== ASSIGNMENT ==
I'd like the data below restated word for word, with the pictures left out.

== SUPPLIED INFORMATION ==
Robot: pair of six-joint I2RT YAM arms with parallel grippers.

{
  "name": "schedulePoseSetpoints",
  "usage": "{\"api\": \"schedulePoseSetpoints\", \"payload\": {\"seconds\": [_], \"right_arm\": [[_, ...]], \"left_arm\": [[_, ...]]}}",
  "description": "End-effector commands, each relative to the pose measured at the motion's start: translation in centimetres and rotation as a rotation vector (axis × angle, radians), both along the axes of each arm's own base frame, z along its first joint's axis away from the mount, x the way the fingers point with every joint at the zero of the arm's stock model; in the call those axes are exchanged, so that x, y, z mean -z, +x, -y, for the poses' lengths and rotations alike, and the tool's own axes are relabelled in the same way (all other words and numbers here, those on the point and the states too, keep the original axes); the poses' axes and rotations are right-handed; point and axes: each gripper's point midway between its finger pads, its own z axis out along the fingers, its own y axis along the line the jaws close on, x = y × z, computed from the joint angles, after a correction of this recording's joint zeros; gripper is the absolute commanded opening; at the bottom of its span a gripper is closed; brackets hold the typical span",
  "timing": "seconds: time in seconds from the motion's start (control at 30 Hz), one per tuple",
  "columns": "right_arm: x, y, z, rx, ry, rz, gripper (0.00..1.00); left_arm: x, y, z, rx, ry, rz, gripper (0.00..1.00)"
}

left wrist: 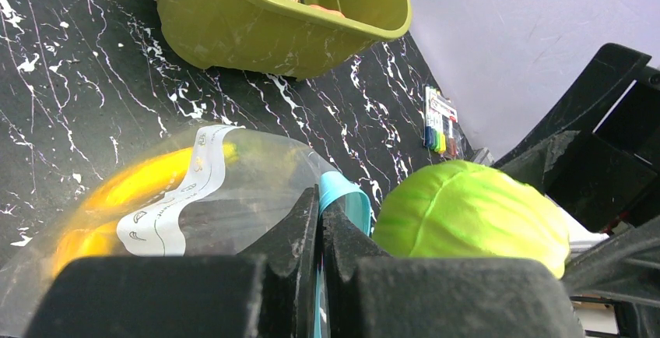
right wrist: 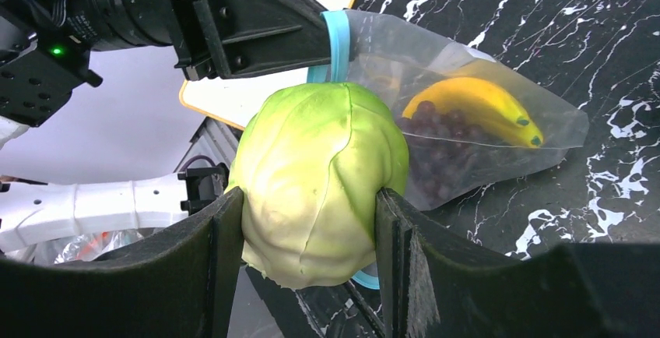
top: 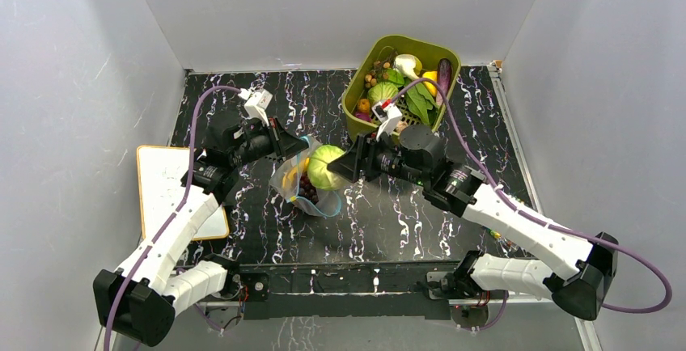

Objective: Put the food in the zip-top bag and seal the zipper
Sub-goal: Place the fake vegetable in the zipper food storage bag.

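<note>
— Where is the cabbage [right wrist: 319,182]?

— Between the jaws of the right claw [right wrist: 311,221], which press on its two sides, spread about as wide as the head itself. It hangs above the table [top: 243,108], right at the mouth of the bag [right wrist: 498,147].

— Is it inside yet?

— It does not look so. From the right wrist, the blue strip [right wrist: 338,38] of the bag's mouth runs up behind the cabbage and reappears below it, so the head seems to sit at the opening, not past it (whether it touches the strip cannot be told).

— Who holds the mouth up?

— The left claw [left wrist: 319,221], pressed tight on the top of the strip. From above, it comes in from the left and the right claw from the right, with the bag between them.

— So which way must the cabbage go?

— Onward along the right claw's own reach, toward the left arm and down into the bag. The bag's body lies on the table beyond the strip, with a banana [right wrist: 475,104] and dark grapes [right wrist: 436,132] already in it.

— Any trouble ahead?

— The head looks nearly as broad as the opening, so it may catch on the strip. More food waits in the tub [top: 353,96], well behind the right arm.
</note>
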Motion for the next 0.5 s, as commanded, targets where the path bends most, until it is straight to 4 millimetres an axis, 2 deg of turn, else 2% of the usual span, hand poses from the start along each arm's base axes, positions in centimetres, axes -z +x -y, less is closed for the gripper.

== EXERCISE RESPONSE ==
Robot: pair of six-joint I2RT YAM arms with parallel grippers.

{
  "name": "schedulePoseSetpoints",
  "usage": "{\"api\": \"schedulePoseSetpoints\", \"payload\": {\"seconds\": [_], \"right_arm\": [[_, ...]], \"left_arm\": [[_, ...]]}}",
  "description": "End-effector commands, each relative to the pose measured at the motion's start: translation in centimetres and rotation as a rotation vector (axis × angle, radians), both along the axes of each arm's own base frame, z along its first joint's axis away from the mount, x the way the fingers point with every joint at the zero of the arm's stock model; in the call those axes are exchanged, so that x, y, z mean -z, +x, -y, for the poses' lengths and rotations alike, and the tool's own axes are relabelled in the same way (all other words and numbers here, those on the point and the states too, keep the original axes); the poses' axes and rotations are right-handed; point and axes: each gripper's point midway between its finger pads, its own z axis out along the fingers, its own y axis along the line the jaws close on, x = y × z, computed from the joint angles, after a correction of this recording's joint zeros; gripper is the absolute commanded opening; at the bottom of its span a gripper is closed; brackets hold the typical span",
  "timing": "seconds: time in seconds from the motion's start (control at 30 Hz), one per tuple",
  "columns": "right_arm: x, y, z, rx, ry, rz, gripper (0.00..1.00); left_arm: x, y, z, rx, ry, rz, gripper (0.00..1.00)"
}

left wrist: 
right wrist: 
top: 

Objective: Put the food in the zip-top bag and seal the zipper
Sub-goal: Place the fake vegetable in the zipper food storage bag.

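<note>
— Where is the cabbage [right wrist: 319,182]?

— Between the jaws of the right claw [right wrist: 311,221], which press on its two sides, spread about as wide as the head itself. It hangs above the table [top: 243,108], right at the mouth of the bag [right wrist: 498,147].

— Is it inside yet?

— It does not look so. From the right wrist, the blue strip [right wrist: 338,38] of the bag's mouth runs up behind the cabbage and reappears below it, so the head seems to sit at the opening, not past it (whether it touches the strip cannot be told).

— Who holds the mouth up?

— The left claw [left wrist: 319,221], pressed tight on the top of the strip. From above, it comes in from the left and the right claw from the right, with the bag between them.

— So which way must the cabbage go?

— Onward along the right claw's own reach, toward the left arm and down into the bag. The bag's body lies on the table beyond the strip, with a banana [right wrist: 475,104] and dark grapes [right wrist: 436,132] already in it.

— Any trouble ahead?

— The head looks nearly as broad as the opening, so it may catch on the strip. More food waits in the tub [top: 353,96], well behind the right arm.
</note>
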Motion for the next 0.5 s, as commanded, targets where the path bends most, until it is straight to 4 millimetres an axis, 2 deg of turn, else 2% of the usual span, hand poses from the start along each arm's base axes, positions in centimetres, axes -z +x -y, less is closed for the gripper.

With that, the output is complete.